When a clinical event requires documentation in the EHR, the coordinator typically downloads a PDF report from the originating platform and attaches it to the encounter. Merlin.net, CareLink, and HMS each produce PDFs with different layouts, different summary statistics, and different levels of EGM detail. The cardiologist reviewing the attachment on a follow-up visit needs to be able to quickly locate the AF burden percentage, the longest pause duration, and the episode timestamps — information that appears in different sections depending on which PDF they are looking at.
Epic's Cardiac Device Module and Cerner Millennium Cardiology both support structured data import from remote monitoring platforms, but the implementation status and data completeness varies by platform and site-specific configuration. Clinics that have completed full integration between one manufacturer's platform and their EHR frequently find that the integration does not extend cleanly to the other two manufacturers' data, leaving the coordinator to handle two of three platforms through manual PDF workflows even after significant integration investment.
Remote monitoring platforms send alert notifications to the clinic based on device-programmed thresholds. These notifications arrive as emails or SMS messages, depending on how the clinic configured its account. When a clinic receives an alert notification, identifying which patient the alert belongs to, which platform it came from, and whether a coordinator has already reviewed it requires checking the platform directly — there is no unified notification inbox across manufacturers.
In a small clinic with one device coordinator, this is a minor inconvenience. In a larger practice with two or three coordinators who share coverage responsibilities, the absence of a unified view creates coordination overhead. A high-rate episode alert that arrives on a Friday afternoon may sit unacknowledged until Monday if the on-call coordinator does not actively check all three platforms.

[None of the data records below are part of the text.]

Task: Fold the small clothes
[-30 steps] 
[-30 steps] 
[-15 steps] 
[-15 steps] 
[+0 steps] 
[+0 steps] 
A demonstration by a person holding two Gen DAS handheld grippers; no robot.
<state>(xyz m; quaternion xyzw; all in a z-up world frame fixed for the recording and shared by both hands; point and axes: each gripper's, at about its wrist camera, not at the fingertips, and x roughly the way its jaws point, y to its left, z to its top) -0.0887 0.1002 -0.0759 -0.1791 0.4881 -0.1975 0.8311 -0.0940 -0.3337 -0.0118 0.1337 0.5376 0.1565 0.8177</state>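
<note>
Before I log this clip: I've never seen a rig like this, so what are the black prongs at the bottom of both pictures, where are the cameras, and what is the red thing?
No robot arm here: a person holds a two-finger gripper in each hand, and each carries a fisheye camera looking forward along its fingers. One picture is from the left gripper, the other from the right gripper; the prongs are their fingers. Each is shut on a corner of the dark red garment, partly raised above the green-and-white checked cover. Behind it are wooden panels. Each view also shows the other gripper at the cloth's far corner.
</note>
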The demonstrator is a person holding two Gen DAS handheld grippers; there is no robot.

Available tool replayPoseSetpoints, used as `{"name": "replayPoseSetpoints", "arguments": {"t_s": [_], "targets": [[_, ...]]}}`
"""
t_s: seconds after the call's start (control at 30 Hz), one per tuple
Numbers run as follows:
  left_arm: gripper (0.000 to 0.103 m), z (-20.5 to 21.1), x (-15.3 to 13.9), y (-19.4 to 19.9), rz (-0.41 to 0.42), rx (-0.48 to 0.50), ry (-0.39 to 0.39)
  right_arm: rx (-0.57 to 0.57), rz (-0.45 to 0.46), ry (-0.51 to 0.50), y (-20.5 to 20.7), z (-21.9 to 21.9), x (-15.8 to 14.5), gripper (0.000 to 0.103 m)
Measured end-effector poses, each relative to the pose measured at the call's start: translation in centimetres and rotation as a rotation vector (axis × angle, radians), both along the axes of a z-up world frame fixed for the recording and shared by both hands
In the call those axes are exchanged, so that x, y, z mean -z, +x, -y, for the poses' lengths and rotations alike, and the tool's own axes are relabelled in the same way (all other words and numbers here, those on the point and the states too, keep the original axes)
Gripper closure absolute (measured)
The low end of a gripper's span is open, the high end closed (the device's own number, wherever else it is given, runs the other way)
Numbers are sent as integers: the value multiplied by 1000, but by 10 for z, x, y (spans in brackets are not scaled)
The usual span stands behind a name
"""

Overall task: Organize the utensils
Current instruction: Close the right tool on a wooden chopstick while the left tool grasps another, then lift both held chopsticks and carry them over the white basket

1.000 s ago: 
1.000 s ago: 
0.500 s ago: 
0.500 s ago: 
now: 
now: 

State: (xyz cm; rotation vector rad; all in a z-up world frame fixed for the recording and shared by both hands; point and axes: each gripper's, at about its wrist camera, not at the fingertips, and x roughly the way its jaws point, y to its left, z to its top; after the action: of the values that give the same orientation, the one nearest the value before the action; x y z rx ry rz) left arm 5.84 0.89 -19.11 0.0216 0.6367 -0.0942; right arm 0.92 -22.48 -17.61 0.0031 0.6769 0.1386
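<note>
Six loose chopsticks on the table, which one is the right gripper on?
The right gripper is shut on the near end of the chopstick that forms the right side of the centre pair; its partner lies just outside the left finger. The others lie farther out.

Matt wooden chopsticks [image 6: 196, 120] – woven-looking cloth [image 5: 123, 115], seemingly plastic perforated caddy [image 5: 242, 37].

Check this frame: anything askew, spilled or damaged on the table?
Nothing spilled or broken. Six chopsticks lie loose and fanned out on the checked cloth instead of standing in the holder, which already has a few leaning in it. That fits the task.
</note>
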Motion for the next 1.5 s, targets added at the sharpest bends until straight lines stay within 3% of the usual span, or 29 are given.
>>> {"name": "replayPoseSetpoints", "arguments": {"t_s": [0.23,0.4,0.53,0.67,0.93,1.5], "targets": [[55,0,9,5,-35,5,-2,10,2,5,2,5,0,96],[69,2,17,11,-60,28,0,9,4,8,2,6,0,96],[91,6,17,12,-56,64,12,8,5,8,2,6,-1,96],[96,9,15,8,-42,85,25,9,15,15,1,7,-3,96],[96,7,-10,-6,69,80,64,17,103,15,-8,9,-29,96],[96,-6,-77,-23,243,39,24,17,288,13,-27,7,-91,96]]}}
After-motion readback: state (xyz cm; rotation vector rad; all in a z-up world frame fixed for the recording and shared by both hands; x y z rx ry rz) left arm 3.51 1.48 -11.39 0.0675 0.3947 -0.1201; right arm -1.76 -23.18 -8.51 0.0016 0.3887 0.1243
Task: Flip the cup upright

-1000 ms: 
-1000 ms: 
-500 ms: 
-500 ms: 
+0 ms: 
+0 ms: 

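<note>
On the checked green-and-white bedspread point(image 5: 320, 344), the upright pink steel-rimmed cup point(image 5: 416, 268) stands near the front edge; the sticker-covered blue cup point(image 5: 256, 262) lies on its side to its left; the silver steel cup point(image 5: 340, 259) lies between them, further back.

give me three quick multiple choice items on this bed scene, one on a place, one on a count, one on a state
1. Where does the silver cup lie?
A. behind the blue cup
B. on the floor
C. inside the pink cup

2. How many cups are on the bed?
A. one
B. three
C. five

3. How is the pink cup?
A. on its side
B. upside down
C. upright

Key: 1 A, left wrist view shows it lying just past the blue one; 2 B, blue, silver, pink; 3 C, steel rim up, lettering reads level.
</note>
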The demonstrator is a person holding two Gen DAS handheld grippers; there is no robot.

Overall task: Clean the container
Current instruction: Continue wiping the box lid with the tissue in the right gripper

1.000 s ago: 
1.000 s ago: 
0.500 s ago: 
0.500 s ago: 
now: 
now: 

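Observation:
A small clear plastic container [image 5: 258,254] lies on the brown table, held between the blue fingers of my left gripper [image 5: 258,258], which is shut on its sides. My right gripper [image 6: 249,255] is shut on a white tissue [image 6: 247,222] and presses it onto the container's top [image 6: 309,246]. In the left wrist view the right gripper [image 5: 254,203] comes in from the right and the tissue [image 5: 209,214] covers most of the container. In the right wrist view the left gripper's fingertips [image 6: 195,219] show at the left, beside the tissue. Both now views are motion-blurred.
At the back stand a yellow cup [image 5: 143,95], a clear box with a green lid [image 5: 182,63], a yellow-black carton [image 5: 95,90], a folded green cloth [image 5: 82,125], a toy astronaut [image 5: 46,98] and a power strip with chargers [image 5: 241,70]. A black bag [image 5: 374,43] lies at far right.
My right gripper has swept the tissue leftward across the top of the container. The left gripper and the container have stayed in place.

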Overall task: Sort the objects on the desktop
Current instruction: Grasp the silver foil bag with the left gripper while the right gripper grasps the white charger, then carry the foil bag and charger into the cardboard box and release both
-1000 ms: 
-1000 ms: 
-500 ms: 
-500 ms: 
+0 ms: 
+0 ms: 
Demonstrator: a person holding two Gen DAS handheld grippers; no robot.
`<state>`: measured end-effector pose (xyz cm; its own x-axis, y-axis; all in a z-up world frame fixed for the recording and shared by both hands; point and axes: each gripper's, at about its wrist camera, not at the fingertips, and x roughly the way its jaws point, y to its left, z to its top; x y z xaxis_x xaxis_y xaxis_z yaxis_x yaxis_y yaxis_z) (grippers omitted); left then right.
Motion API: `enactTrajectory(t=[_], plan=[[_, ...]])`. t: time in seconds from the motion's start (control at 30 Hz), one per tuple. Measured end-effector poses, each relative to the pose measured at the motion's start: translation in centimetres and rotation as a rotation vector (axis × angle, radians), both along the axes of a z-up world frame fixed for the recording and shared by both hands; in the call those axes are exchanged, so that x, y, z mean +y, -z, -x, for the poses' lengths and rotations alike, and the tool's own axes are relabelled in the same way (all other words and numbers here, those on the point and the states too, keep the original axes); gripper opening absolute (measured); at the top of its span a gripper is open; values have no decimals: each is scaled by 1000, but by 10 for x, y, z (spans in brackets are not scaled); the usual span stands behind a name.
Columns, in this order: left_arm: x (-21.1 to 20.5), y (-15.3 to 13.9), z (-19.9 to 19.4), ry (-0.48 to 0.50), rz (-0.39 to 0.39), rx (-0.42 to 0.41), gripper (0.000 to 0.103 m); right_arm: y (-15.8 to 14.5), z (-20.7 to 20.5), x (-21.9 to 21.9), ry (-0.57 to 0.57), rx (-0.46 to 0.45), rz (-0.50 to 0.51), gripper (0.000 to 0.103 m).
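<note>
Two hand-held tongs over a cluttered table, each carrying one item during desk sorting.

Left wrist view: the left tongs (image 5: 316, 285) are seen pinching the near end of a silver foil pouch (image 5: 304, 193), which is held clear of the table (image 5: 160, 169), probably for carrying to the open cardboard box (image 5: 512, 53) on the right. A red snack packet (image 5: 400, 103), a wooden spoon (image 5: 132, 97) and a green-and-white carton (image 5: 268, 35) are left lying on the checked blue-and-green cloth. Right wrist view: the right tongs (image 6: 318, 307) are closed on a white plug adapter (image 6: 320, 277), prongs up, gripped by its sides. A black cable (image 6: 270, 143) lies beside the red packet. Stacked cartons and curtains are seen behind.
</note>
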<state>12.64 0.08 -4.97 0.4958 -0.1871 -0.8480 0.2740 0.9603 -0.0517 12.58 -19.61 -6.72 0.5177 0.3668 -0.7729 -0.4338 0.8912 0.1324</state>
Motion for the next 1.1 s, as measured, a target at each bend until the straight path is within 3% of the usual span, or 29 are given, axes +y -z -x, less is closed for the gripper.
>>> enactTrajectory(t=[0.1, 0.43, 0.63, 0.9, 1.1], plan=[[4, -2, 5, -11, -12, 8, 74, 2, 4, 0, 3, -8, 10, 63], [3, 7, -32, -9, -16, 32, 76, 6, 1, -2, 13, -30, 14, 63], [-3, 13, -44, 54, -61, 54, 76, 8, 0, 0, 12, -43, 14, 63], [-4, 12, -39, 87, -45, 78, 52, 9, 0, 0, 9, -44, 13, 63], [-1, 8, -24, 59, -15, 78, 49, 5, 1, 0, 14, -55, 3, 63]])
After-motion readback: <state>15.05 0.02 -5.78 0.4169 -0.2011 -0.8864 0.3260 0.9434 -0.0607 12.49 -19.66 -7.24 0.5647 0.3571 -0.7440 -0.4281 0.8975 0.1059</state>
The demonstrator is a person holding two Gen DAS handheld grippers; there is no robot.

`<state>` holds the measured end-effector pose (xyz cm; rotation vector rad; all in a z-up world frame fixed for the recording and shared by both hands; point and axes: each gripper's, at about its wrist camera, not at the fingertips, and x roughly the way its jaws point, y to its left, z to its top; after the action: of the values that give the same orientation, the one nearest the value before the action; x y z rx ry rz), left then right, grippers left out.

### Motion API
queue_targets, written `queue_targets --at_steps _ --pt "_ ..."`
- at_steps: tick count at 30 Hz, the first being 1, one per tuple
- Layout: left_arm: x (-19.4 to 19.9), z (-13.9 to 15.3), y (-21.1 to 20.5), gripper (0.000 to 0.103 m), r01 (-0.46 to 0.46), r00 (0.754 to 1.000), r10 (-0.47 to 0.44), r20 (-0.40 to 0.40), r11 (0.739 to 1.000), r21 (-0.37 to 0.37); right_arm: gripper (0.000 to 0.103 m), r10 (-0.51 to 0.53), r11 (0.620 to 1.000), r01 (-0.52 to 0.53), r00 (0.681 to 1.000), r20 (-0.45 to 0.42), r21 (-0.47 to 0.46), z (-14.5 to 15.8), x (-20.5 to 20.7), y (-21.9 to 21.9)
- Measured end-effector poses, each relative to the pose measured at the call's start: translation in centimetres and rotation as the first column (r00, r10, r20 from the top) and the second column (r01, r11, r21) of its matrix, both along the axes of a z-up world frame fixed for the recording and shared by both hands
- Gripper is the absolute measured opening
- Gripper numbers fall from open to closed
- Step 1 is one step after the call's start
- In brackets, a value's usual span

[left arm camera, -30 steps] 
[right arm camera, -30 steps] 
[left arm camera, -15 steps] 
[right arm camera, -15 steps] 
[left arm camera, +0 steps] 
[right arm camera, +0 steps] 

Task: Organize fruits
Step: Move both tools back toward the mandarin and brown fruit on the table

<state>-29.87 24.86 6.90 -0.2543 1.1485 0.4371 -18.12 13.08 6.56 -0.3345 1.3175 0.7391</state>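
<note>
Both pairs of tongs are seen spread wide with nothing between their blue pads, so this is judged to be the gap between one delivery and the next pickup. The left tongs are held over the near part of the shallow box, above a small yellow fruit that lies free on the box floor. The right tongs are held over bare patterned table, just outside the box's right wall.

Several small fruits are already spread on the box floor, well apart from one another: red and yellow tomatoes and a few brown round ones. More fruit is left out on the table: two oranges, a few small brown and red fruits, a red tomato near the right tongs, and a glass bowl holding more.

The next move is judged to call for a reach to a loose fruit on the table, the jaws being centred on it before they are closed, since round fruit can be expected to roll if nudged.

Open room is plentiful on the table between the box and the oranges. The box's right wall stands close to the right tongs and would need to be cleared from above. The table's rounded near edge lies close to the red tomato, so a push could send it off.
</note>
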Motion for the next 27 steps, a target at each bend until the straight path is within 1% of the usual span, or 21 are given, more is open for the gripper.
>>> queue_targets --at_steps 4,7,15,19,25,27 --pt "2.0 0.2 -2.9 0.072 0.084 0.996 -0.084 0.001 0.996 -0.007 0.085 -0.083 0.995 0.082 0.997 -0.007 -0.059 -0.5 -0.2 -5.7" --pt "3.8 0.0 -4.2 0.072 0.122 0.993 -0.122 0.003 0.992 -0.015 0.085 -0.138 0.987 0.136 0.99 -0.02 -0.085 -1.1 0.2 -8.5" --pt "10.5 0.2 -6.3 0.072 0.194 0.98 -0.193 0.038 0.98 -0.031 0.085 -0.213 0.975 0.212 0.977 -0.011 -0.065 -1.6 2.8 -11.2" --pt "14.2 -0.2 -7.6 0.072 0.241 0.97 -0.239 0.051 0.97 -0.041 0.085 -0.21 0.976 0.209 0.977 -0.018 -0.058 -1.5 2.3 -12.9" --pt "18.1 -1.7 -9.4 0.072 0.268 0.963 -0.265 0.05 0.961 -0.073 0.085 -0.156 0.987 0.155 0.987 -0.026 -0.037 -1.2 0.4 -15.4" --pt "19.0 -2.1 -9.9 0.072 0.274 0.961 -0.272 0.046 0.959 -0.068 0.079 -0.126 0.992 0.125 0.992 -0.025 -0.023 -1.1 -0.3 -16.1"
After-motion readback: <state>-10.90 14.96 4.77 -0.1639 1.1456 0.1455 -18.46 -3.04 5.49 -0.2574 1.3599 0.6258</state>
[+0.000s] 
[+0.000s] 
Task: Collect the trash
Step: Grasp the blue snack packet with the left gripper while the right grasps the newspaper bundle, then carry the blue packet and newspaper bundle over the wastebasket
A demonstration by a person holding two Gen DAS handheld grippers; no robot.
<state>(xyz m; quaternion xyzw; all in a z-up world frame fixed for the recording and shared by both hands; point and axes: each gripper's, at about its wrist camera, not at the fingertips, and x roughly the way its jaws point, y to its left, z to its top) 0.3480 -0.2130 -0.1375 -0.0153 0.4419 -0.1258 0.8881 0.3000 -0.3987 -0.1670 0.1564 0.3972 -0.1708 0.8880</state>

The value of an analytics layer that integrates across Merlin.net, CareLink, and HMS is not in replacing those platforms. Manufacturer platforms handle the device communication, automatic scheduling, and compliance reporting that clinics are contractually and operationally dependent on. The value is in providing a single clinical review interface that normalizes the data from all three into consistent terminology, a unified queue sorted by clinical priority rather than platform origin, and structured output that maps to the clinic's EHR fields.
Implansense connects to all three manufacturer platforms and presents the coordinator with a normalized transmission queue. A LINQ II transmission and a Confirm Rx transmission from the same morning appear in the same list, sorted by the same risk-stratification logic, with findings described in consistent clinical language. When the coordinator opens a transmission detail view, they see Implansense's classification alongside the original manufacturer label and the source EGM, so no information is hidden or overridden. The coordinator reviews once, in one place, and the summary maps to the EHR structure their practice uses.
For clinics managing 150 or more ICM patients across multiple device brands, the reduction in platform-switching overhead is measurable. More importantly, the unified queue enables consistent clinical prioritization regardless of which manufacturer made the device that transmitted.